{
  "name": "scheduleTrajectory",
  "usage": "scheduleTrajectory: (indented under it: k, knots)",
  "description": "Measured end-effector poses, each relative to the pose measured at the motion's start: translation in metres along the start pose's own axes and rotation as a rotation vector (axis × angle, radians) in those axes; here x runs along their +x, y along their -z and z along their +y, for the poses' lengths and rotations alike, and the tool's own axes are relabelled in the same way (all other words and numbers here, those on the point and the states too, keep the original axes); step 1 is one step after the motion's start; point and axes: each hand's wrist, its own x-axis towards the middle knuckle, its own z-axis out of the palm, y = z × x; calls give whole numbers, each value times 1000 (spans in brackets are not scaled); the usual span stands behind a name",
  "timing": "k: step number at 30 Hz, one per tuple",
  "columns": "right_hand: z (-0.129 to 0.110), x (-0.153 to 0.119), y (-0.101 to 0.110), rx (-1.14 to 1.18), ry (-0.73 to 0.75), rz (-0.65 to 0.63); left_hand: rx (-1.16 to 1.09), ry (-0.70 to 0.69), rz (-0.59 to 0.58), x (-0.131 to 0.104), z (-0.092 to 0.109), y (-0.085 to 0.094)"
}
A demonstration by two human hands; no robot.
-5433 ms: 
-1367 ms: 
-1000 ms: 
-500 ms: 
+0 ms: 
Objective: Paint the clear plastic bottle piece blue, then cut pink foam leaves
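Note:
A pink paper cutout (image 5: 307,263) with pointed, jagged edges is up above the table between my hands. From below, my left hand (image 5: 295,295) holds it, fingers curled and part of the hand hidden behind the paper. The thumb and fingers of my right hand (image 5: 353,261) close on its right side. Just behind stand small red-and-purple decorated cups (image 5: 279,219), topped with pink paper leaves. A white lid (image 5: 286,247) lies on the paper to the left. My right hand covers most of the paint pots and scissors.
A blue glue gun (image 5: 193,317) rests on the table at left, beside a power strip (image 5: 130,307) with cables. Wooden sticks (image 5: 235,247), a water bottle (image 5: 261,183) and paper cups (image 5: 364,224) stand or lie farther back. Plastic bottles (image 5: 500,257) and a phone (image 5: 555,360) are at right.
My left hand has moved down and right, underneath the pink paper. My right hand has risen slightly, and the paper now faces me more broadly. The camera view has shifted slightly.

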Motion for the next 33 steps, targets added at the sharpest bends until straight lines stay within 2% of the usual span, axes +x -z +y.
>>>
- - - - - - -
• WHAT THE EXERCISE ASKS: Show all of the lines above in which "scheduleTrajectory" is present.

• SOLUTION TO THE EXERCISE:
  "name": "scheduleTrajectory",
  "usage": "scheduleTrajectory: (indented under it: k, knots)",

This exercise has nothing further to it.